Carrie's post and commentary of her encounter at Whole Foods reminded me or I should say made me think about my food beliefs a bit.
Back in October, I went to a large dog conference. Though I tend to do horribly eating at conferences, I did manage to socialize and eat dinner every night. I remember on the night before the conference ended, a big group of us--10 or 11 people went to the Old Spaghetti Factory. I'd never been here, but everyone said how good it was.
I remember ordering some angel hair pasta with mushrooms over a marinara sauce. L., a woman who I had dinner with almost every night and who I knew from past conferences, sat beside me. After the orders were taken, I remember leaning over toward her and saying something to the effects of, "I'm surprised they don't have whole wheat pasta. Normally, that's what I would have eaten."
Her reply to me was "that's because you are a health nut."
Maybe I am. Maybe I'm not. Maybe it's just a convenient way to mask the eating disorder. I'm sure many of us are used to that. The thing is, however, I question how much my thinking has come to the point of becoming ingrained. How much is changeable?
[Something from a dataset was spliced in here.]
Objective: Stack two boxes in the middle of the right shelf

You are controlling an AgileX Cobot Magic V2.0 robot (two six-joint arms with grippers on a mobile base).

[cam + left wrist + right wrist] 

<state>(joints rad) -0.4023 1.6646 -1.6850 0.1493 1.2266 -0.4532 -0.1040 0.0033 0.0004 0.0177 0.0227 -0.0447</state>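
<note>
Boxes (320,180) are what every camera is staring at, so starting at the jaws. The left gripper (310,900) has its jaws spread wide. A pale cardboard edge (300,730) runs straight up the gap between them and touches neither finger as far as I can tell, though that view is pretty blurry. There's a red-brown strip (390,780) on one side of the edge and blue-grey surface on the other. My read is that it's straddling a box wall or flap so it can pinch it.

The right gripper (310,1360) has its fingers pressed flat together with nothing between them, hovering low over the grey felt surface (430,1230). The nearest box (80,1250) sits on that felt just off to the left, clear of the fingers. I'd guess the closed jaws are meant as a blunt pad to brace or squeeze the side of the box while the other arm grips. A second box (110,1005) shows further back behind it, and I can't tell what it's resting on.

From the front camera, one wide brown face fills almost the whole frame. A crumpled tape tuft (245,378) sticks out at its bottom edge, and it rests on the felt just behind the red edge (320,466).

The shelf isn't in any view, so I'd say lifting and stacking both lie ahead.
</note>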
Example: if I'm choosing between a white baguette and a multigrain one, I always choose the latter. I tell my self it is healthier, has more nutrients than the white, therefore, I should only eat that one. This is true, but it's the point that I really don't allow myself to eat the one that is less nutritionally valued.
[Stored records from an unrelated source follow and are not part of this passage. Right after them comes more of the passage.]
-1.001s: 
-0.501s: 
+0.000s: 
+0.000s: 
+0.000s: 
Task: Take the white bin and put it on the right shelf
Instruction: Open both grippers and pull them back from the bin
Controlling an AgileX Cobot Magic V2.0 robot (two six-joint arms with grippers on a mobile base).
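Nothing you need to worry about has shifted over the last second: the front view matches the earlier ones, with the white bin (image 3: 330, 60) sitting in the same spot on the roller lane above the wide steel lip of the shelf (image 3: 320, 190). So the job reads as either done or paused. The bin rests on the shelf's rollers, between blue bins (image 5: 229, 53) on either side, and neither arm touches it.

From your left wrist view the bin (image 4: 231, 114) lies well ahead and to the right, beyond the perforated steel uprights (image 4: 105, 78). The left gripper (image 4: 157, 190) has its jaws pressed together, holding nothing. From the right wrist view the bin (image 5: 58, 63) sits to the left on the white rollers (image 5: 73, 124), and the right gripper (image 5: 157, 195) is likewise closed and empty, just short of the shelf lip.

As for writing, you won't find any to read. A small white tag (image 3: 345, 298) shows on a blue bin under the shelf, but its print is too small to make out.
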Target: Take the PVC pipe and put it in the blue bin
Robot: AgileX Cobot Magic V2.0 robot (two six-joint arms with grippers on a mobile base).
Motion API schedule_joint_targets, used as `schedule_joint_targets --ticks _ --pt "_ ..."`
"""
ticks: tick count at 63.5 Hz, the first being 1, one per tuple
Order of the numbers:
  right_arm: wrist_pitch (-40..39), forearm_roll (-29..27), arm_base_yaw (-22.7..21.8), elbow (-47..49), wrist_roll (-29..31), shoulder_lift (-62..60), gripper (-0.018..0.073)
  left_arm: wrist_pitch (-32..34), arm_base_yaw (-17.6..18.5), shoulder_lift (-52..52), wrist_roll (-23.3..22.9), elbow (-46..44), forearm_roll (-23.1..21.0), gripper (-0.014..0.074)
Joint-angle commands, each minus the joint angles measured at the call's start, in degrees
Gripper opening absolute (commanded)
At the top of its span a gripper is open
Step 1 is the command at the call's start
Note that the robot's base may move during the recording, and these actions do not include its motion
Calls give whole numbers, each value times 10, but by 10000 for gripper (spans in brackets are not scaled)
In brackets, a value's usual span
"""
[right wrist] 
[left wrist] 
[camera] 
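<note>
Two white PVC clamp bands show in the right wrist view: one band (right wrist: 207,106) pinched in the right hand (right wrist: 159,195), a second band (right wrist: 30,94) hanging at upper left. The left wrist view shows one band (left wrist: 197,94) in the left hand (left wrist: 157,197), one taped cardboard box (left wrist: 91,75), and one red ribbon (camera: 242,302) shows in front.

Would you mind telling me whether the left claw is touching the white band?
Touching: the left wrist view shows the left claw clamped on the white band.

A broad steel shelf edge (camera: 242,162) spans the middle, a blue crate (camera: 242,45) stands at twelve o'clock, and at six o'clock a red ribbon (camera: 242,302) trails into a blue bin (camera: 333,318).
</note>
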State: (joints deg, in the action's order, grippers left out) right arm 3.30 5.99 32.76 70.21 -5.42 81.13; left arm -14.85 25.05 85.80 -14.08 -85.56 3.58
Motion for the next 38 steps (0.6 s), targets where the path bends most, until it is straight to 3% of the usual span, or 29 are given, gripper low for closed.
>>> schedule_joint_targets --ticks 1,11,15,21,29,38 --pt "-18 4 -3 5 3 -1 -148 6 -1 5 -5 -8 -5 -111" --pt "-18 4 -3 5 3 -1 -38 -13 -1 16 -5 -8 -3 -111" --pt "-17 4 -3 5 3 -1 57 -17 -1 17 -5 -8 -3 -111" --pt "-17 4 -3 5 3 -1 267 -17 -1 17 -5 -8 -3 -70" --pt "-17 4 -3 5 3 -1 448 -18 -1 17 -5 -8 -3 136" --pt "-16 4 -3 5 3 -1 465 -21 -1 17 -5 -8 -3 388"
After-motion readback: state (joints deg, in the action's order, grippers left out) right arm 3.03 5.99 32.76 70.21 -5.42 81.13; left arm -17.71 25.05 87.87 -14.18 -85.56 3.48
I do this with other items too--white potato versus sweet potato, lowfat yogurt versus nonfat Greek yogurt, iceberg lettuce versus romaine lettuce, green pepper versus red pepper, white flour versus wheat flour (in the dogs' case, it would be wheat flour versus oat or white/brown rice flour), whole wheat pasta versus regular pasta, and you see the drift here. My choices wind up becoming based on what is nutritionally "better, more dense" than for purely what I may want or what has more taste.
This is what we are all told, right? We should choose foods that are nutritionally dense, balanced, just simply healthier for you. So when you're in recovery, trying to unhinge that mindset a bit, how much can you change really? How much becomes almost instinctual by now?
This is not to say that I don't eat some foods that have the item I would normally not choose (example I'm an animal cracker addict), it's just when push comes to shove, I'll go with the item with more nutrients. I'm certainly not trying to knock people who choose healthier options for health reasons, but when does it become about choice versus instinct? Right now, I'm grappling with that question and trying to figure out a balance somewhere.